§ EXERCISE OBJECTIVE:
You are asked to filter the data below and copy every line holding "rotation".

(Collection entries)
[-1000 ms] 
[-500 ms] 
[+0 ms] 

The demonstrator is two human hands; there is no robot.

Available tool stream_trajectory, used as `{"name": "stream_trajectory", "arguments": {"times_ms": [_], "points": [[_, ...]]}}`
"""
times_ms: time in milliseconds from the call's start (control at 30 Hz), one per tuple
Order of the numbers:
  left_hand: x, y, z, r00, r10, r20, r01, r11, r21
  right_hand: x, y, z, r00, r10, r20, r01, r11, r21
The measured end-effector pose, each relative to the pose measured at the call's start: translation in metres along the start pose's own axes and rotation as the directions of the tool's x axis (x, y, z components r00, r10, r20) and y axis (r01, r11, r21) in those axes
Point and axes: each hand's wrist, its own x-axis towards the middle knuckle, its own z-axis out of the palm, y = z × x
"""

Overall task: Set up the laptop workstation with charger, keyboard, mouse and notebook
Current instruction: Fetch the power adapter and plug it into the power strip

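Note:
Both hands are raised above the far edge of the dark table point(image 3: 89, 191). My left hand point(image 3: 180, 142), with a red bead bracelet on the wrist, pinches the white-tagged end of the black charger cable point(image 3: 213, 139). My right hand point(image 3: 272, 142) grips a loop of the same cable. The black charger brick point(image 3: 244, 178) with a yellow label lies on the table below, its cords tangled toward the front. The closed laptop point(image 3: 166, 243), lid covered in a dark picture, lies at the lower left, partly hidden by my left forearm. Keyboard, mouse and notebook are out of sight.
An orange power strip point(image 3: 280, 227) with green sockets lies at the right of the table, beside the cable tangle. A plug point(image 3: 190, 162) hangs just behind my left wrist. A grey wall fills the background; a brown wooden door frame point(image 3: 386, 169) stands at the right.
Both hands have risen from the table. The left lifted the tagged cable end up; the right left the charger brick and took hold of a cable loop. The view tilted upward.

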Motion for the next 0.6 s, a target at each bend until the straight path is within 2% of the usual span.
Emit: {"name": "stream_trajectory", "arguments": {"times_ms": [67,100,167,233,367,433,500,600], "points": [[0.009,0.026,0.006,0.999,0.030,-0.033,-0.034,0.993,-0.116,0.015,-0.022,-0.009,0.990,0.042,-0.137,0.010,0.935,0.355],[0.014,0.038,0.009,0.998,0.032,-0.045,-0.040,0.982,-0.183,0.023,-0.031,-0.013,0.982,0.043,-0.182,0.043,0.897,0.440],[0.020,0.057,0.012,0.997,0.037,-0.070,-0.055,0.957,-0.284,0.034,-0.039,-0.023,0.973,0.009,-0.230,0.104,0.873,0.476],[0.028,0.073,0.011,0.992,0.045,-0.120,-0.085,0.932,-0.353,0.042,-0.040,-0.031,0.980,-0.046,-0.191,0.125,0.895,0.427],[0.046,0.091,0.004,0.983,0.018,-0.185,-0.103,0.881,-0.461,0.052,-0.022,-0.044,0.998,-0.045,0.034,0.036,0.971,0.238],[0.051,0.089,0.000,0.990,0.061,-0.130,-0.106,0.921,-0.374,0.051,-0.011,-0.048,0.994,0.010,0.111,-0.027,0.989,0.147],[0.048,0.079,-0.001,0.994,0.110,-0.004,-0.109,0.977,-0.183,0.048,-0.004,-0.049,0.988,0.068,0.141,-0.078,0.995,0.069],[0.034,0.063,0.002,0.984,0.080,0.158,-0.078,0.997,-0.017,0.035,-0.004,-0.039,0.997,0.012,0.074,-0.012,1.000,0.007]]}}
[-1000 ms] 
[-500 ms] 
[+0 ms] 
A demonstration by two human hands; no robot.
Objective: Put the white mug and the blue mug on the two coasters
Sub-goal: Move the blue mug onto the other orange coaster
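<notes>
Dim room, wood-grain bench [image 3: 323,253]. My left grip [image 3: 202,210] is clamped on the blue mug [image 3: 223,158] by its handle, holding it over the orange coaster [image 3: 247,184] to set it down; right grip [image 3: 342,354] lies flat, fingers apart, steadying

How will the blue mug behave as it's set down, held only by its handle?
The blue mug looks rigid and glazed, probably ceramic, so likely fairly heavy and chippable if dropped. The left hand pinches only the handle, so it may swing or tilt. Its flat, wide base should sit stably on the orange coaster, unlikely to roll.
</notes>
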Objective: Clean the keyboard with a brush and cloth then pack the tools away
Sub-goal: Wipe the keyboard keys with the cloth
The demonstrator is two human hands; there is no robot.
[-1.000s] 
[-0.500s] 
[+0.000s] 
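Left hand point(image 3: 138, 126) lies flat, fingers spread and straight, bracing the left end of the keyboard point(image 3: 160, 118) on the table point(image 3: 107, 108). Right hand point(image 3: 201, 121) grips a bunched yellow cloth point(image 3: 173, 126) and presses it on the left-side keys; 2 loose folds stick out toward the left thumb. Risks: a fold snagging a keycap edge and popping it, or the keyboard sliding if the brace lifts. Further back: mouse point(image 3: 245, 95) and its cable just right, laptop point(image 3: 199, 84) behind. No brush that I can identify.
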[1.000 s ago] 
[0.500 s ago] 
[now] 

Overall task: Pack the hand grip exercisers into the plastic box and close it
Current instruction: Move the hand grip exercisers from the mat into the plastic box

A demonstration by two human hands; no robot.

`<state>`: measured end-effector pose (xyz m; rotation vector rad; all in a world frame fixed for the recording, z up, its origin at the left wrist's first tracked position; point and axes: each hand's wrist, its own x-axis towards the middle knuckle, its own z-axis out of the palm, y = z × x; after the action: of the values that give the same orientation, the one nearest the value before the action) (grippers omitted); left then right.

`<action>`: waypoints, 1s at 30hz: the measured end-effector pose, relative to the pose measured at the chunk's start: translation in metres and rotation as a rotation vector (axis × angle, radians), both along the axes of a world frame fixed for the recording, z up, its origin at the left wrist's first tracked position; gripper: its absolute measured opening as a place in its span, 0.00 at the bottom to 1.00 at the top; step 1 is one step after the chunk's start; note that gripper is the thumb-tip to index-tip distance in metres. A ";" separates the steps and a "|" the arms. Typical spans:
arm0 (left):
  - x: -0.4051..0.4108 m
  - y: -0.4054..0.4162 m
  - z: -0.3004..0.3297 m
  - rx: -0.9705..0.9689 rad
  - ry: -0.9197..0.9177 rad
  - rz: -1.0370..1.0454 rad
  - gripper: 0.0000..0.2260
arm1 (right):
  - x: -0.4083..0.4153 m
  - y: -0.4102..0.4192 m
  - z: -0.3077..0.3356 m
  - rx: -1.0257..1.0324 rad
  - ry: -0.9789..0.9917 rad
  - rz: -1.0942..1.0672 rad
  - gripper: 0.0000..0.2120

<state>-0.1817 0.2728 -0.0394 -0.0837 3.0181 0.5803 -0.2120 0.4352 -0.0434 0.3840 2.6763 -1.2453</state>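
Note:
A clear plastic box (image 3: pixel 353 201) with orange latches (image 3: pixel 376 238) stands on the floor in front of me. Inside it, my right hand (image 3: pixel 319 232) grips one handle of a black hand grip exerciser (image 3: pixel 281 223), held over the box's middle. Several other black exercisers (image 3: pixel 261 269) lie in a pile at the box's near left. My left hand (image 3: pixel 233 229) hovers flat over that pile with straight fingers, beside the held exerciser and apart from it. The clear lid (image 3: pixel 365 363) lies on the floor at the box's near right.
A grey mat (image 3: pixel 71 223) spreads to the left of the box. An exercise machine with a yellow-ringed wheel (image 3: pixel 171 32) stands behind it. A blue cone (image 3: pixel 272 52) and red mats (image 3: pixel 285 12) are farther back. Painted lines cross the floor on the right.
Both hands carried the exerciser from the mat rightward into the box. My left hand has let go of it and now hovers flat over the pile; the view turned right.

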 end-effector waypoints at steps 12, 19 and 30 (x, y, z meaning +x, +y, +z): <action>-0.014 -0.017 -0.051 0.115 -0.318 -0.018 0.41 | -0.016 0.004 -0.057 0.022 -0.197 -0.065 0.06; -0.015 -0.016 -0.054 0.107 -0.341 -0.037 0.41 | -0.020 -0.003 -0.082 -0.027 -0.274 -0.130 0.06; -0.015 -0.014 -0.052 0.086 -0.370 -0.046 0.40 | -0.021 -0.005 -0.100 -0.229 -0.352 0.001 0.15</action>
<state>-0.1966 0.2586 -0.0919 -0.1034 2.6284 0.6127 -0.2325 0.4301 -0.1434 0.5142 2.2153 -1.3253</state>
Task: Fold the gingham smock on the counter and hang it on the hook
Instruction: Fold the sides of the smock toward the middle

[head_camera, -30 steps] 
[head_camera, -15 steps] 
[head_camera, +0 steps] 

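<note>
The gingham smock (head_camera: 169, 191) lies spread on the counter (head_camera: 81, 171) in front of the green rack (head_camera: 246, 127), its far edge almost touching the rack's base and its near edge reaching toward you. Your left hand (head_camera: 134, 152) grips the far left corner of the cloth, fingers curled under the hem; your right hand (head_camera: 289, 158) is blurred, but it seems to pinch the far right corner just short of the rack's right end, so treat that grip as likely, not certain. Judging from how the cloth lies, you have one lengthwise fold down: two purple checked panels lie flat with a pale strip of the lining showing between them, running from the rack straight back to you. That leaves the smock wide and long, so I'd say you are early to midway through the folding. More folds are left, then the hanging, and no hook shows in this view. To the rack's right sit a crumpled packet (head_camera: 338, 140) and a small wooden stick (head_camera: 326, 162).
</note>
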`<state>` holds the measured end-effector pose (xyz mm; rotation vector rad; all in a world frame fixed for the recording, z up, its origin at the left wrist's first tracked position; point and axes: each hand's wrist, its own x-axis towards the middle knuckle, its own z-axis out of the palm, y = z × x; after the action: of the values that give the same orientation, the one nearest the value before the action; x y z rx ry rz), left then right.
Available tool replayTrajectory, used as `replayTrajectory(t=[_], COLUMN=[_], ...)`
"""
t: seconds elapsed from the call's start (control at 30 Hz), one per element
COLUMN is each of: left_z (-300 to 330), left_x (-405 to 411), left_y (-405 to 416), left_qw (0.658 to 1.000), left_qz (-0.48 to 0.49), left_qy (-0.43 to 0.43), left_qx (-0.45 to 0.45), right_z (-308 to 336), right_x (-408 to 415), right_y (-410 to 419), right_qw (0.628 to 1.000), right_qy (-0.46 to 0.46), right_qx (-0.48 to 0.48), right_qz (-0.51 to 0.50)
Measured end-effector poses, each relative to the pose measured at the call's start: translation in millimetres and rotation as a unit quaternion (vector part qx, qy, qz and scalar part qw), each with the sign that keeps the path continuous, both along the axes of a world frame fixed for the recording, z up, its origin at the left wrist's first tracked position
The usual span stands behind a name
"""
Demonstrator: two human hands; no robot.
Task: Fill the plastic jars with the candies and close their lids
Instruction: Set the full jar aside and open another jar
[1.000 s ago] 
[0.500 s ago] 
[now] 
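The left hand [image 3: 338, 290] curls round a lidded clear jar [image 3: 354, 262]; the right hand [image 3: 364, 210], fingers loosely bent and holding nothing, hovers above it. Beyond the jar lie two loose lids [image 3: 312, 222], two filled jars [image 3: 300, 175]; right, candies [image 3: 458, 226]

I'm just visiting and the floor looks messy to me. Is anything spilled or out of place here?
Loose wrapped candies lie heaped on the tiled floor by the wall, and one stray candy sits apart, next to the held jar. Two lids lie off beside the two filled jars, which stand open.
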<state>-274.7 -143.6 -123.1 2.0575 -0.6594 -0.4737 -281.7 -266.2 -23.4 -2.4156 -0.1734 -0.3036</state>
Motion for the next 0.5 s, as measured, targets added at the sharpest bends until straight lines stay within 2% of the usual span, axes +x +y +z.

§ YOUR SOLUTION:
The measured end-effector pose, each relative to the pose measured at the call's start: translation in metres along the start pose's own axes and rotation as the directions of the tool's x axis (x, y, z components r00, r10, r20) and y axis (r01, r11, r21) in those axes
`<state>`: measured end-effector pose (xyz m; rotation vector rad; all in a world frame fixed for the recording, z up, its origin at the left wrist's first tracked position; point and axes: each hand's wrist, its own x-axis towards the middle knuckle, its own z-axis out of the palm, y = z × x; after the action: of the values that give the same orientation, the one nearest the value before the action) (grippers omitted); left then right.
`<action>`: waypoints, 1s at 30hz: the measured end-effector pose, relative to the pose measured at the chunk's start: translation in metres and rotation as a rotation vector (axis × angle, radians), both along the axes of a world frame fixed for the recording, z up, its origin at the left wrist's first tracked position; gripper: its absolute measured opening as a place in its span, 0.00 at the bottom to 1.00 at the top; step 1 is one step after the chunk's start; note that gripper is the thumb-tip to index-tip distance in metres. A ";" separates the steps and a "|" the arms. Typical spans:
`<state>` holds the measured end-effector pose (xyz mm; rotation vector rad; all in a world frame fixed for the recording, z up, its origin at the left wrist's first tracked position; point and axes: each hand's wrist, its own x-axis towards the middle knuckle, its own z-axis out of the palm, y = z × x; after the action: of the values that give the same orientation, the one nearest the value before the action; x y z rx ry rz), left then right.
Measured end-effector poses, each relative to the pose measured at the call's start: translation in millimetres and rotation as a unit quaternion (vector part qx, qy, qz and scalar part qw), each with the sign that keeps the path continuous, both along the axes of a world frame fixed for the recording, z up, its origin at the left wrist's first tracked position

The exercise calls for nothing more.